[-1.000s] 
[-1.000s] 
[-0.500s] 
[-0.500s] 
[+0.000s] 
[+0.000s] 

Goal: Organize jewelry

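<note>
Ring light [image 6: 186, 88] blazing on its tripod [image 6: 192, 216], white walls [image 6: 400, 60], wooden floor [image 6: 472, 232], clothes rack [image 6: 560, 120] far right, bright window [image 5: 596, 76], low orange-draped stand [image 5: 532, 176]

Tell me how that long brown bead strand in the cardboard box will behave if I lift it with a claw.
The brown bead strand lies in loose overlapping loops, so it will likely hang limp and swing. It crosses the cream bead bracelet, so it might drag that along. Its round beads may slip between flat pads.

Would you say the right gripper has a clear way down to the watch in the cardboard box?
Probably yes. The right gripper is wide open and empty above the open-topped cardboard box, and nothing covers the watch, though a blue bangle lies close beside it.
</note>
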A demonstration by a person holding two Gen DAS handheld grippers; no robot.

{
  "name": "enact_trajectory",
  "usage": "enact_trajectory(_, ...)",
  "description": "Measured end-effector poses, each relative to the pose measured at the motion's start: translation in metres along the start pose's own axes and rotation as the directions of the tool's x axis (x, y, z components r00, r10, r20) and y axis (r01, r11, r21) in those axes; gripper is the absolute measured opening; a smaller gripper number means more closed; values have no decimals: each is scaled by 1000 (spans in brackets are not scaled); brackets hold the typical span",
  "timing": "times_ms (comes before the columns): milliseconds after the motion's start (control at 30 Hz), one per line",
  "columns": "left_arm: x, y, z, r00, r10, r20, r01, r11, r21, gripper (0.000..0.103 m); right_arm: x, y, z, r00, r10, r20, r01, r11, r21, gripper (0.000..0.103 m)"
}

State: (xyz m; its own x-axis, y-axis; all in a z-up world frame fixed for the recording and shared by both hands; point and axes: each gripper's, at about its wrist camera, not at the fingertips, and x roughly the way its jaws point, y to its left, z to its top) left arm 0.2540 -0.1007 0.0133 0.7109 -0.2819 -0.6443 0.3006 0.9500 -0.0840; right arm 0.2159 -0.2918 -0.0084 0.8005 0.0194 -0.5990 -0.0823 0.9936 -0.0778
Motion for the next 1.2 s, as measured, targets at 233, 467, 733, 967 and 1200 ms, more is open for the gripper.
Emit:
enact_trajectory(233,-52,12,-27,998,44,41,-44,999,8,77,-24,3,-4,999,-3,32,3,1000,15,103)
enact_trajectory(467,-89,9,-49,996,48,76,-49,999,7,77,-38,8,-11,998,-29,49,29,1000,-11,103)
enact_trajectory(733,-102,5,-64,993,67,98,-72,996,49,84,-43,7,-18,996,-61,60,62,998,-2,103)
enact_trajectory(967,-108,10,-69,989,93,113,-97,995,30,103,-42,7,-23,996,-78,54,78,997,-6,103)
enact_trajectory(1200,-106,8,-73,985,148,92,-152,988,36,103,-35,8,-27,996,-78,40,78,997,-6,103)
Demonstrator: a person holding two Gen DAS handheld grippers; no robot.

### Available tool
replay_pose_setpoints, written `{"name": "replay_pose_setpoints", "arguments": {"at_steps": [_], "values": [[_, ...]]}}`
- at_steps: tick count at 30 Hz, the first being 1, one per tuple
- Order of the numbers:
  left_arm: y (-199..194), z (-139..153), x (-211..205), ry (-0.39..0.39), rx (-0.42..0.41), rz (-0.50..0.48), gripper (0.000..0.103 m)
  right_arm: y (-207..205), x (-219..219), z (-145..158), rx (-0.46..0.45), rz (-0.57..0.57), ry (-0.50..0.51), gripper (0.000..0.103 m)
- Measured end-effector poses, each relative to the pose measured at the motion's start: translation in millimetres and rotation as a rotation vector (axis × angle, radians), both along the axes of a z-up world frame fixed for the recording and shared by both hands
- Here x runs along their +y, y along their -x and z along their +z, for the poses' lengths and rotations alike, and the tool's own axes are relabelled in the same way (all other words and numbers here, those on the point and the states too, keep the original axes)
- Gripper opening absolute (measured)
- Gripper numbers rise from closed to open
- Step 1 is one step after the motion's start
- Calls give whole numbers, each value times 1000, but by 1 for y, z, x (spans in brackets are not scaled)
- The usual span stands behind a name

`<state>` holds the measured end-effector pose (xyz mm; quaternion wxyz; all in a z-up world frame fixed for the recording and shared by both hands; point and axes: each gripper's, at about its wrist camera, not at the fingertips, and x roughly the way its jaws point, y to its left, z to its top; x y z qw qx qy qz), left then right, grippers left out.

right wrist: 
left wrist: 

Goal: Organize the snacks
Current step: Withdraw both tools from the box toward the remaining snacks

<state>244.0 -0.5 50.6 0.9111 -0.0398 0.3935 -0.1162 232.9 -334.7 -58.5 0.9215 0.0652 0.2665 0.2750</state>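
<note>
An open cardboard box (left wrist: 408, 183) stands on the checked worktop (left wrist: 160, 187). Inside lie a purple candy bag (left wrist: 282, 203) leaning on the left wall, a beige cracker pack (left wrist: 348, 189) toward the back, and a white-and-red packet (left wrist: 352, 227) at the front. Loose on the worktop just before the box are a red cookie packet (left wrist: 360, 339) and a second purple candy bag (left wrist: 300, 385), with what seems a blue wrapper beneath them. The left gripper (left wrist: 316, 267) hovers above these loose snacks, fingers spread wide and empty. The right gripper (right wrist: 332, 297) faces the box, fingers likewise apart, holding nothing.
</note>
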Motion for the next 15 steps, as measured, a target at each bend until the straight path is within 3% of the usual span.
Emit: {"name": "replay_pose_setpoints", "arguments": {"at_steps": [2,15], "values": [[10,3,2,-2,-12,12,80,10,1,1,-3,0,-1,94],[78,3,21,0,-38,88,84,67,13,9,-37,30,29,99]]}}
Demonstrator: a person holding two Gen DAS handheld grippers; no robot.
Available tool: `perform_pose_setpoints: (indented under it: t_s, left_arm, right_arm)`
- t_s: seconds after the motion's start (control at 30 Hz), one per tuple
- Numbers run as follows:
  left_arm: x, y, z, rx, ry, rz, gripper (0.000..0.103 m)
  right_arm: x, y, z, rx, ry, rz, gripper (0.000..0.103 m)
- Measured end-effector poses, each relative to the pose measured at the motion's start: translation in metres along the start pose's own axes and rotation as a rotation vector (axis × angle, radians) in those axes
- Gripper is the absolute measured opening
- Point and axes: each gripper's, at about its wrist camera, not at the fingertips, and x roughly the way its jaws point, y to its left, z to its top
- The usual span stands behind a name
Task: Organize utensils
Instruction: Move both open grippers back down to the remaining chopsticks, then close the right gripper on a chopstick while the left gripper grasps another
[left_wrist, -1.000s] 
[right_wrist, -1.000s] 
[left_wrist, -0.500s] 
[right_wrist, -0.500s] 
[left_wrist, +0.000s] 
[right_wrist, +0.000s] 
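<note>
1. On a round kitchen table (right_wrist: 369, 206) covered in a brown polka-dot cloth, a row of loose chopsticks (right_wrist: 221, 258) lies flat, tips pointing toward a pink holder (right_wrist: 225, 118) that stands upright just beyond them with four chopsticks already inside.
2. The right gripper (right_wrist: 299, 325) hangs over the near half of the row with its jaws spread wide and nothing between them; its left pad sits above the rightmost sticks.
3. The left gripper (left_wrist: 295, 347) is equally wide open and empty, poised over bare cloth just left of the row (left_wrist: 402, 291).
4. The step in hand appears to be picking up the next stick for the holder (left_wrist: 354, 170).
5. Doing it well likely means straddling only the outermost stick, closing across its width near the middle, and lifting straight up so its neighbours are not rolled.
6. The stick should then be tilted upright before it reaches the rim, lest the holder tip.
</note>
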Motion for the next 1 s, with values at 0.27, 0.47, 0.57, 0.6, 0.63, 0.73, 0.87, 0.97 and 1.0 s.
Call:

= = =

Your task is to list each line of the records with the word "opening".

  "description": "Measured end-effector poses, each relative to the pose measured at the motion's start: translation in metres along the start pose's own axes and rotation as the directions of the tool's x axis (x, y, z components r00, r10, r20) and y axis (r01, r11, r21) in those axes; gripper is the absolute measured opening; a smaller gripper number means more closed; values have no decimals: each is scaled by 1000 (spans in brackets are not scaled); brackets hold the typical span",
- Gripper opening absolute (measured)
- Gripper is the absolute measured opening

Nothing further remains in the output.